__Input for this task__
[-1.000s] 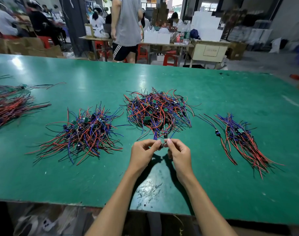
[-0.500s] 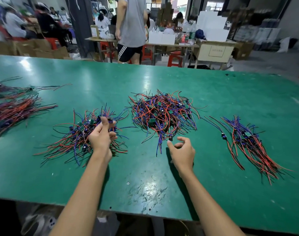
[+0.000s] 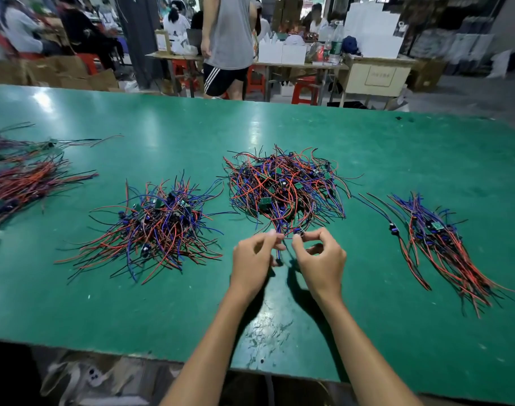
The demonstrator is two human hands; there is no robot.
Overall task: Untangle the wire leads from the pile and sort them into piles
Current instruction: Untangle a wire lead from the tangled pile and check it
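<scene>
A tangled pile [image 3: 282,186] of red, blue and black wire leads with small green boards lies mid-table. Both hands meet at its near edge. My left hand [image 3: 255,259] pinches a wire lead [image 3: 278,253] that hangs down between the hands. My right hand [image 3: 320,259] pinches a small dark part at the top of the same lead, thumb and forefinger curled. To the left lies a looser pile [image 3: 153,227]. To the right, a pile of combed-out leads [image 3: 438,241] fans toward the near right.
More leads [image 3: 19,183] lie at the green table's [image 3: 162,312] left edge. The table's near edge runs under my forearms. Beyond the far edge a person in a grey shirt [image 3: 228,45] stands by work tables, red stools and boxes.
My left hand has come back from the left pile to the middle pile's near edge. Both hands now pinch a lead there; the right hand rose slightly off the table.
</scene>
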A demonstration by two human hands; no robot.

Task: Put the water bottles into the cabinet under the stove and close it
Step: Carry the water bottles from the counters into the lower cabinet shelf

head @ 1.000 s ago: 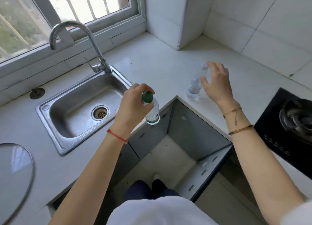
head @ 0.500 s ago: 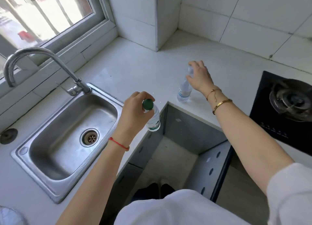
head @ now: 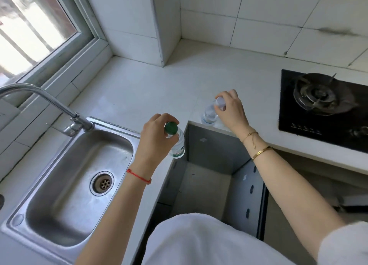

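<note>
My left hand (head: 157, 137) grips a small water bottle with a green cap (head: 176, 143) by its neck, holding it upright over the counter edge beside the sink. My right hand (head: 231, 111) curls its fingers round the white cap of a second clear water bottle (head: 209, 115), which stands on the white counter at the inner corner. Below both hands the grey cabinet (head: 215, 151) stands open, its door (head: 247, 199) swung out to the right. The black gas stove (head: 322, 109) lies to the right of the opening.
A steel sink (head: 65, 185) with a curved tap (head: 49, 103) fills the left side. White countertop (head: 139, 89) runs to the tiled wall and window. My white shirt hides the lower part of the cabinet opening.
The view has swung right, bringing more of the stove in. My right hand has closed over the cap of the standing bottle. My left hand keeps its bottle in the same place.
</note>
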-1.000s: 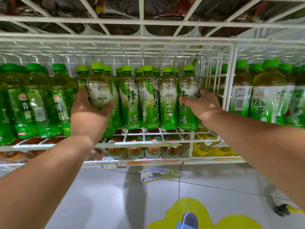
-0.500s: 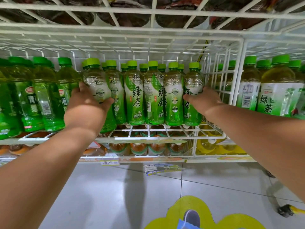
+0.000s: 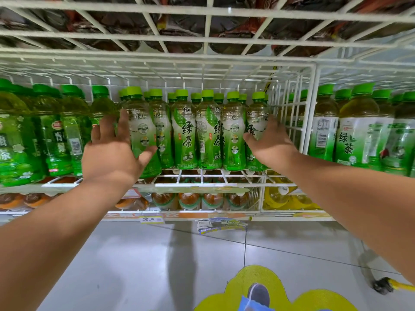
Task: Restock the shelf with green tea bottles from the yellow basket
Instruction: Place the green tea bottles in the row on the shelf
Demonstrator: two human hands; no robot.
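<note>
six front green tea bottles (image 3: 187, 131), left hand (image 3: 112, 153) spread open, right hand (image 3: 270, 147) grip unclear

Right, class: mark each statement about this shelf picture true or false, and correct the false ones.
1. The left hand has its fingers spread. True.
2. The front-row green tea bottles lie on their sides. False: they stand upright.
3. The right hand touches the rightmost bottle of that row. True.
4. The bottle caps are red. False: they are green.
5. The wire shelf is black. False: white.
</note>
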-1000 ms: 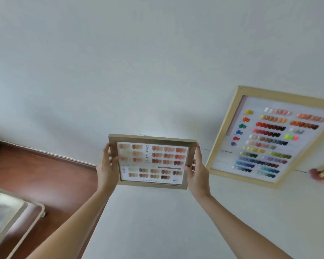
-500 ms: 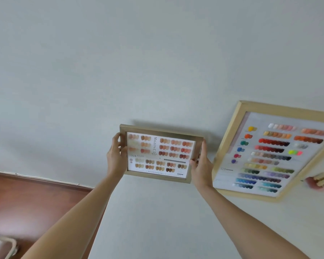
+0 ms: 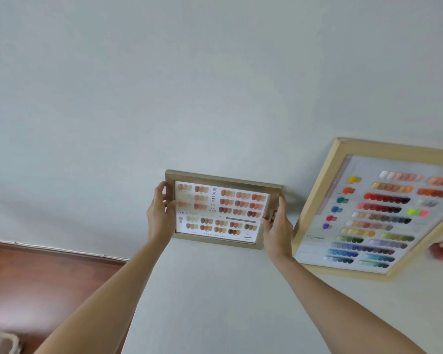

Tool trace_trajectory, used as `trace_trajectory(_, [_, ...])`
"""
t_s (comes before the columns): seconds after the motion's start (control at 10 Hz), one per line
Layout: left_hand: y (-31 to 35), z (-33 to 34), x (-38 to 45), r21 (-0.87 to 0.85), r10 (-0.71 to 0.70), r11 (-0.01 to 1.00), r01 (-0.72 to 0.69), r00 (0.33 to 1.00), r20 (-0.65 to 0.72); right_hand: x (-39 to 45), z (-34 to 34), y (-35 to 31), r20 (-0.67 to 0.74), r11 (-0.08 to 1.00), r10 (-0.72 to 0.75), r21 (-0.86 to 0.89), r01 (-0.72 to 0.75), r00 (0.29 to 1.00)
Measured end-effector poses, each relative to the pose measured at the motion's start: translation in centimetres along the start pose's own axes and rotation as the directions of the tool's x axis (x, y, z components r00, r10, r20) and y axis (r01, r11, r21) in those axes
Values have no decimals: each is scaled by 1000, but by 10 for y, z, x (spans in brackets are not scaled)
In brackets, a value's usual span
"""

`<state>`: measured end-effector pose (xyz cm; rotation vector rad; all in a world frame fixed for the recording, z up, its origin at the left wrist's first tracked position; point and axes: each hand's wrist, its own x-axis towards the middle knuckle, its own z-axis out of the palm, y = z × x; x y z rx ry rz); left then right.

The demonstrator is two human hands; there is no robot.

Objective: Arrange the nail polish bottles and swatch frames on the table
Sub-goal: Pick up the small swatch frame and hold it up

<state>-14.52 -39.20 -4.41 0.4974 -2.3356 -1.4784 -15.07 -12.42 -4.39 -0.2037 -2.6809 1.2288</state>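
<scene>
On the smooth white table (image 3: 215, 98), the left hand (image 3: 160, 215) and right hand (image 3: 276, 226) each clasp a short side of the small rectangular bronze-framed swatch board (image 3: 219, 213). Just beside it lies a larger pale wooden swatch frame (image 3: 315, 200).
</scene>
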Motion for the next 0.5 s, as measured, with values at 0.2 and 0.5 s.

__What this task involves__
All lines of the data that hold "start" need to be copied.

__Worked solution__
t_s (comes before the columns): seconds after the motion's start (control at 10 Hz), one per line
Measured end-effector poses, each relative to the pose measured at the motion's start: translation in centimetres along the start pose's own axes and rotation as the directions of the tool's x axis (x, y, z components r00, r10, r20) and y axis (r01, r11, r21) in those axes

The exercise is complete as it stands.